Global sales of vaccines grew by a healthy 16 percent last year, when sales shot up to $22.1 billion, says healthcare market research publisher .

That’s good news for pharmaceutical giants with operations in the Research triangle area: Merck (NYSE: MRK), Novartis (NYSE” NVS) and Pfizer (NYSE: PFE).

Plus, GlaxoSmithKline (NYSE: GSK) operates its U.S. headquarters in RTP.

Its researchers are forecasting vaccine sales will rise at a compound annual rate of 9.7 percent during the next five years, fueled by wider use of current vaccines and introduction of new ones. That would push sales to roughly $35 billion. Sales in 2008 were barely half as much, at $19 billion.

"The vaccine business is not without its risks, but for some companies, vaccines were the only bright spot in their portfolio in 2009," Kalorama publisher Bruce Carlson said in a statement. "It’s not a surprise therefore that development is heavy in this sector, and that will contribute to growth over the next five years."

Vaccines are a priority research area for several major pharmaceutical companies, including the top two vaccine makers, Merck & Co. and GlaxoSmithKline PLC, which overtook Merck for the top spot recently. Besides developing new vaccines, they and other companies are working to boost vaccine sales in heavily populated emerging markets including China and India.

Last October, the world’s biggest drugmaker, Pfizer Inc., bought Wyeth for $68 billion partly for its expertise in vaccines — and the roughly $3 billion in annual sales from Wyeth’s Prevnar children’s vaccine. It protects against pneumococcal bacteria that cause diseases from meningitis to painful ear infections.

The world’s top five drugmakers by revenue also dominate the vaccine market: Pfizer, Merck, Novartis AG, Sanofi-Aventis SA’s Sanofi Pasteur unit and GlaxoSmithKline, in descending order.

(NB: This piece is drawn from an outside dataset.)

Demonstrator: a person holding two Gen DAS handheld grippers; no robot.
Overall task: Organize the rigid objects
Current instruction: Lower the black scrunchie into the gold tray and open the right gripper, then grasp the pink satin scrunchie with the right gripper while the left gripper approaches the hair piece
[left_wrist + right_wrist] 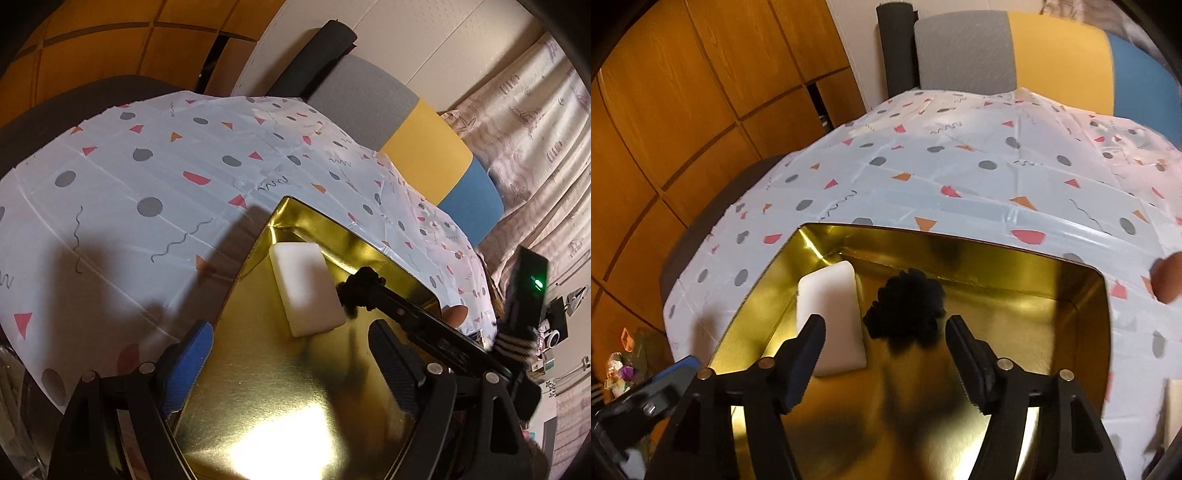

Vaccines, usually given as injections or liquids, rev up the body’s immune system to produce antibodies that can later fight off attempts by bacteria or viruses to infect a person.

That can make them a public health bargain, particularly in developing countries. But many of the newer vaccines geared to wealthier countries command very high prices — $300 or more for the three or four doses many require. Those include Prevnar and vaccines against cancer-causing human papilloma virus from Merck and GlaxoSmithKline, called Gardasil and Cervarix, respectively.

The Kalorama report noted that sales of children’s vaccines, which account for more than half of the market, are growing at a faster rate than adult vaccines. That trend is expected to continue for the next five years.

Growth of pediatric vaccines is led by Prevnar and a couple of other pneumococcal vaccines and by combination vaccines against diphtheria, tetanus and pertussis, according to Kalorama. Vaccines against hepatitis and flu — boosted by the global scare over the H1N1 flu epidemic last year — have been driving sales of adult vaccines.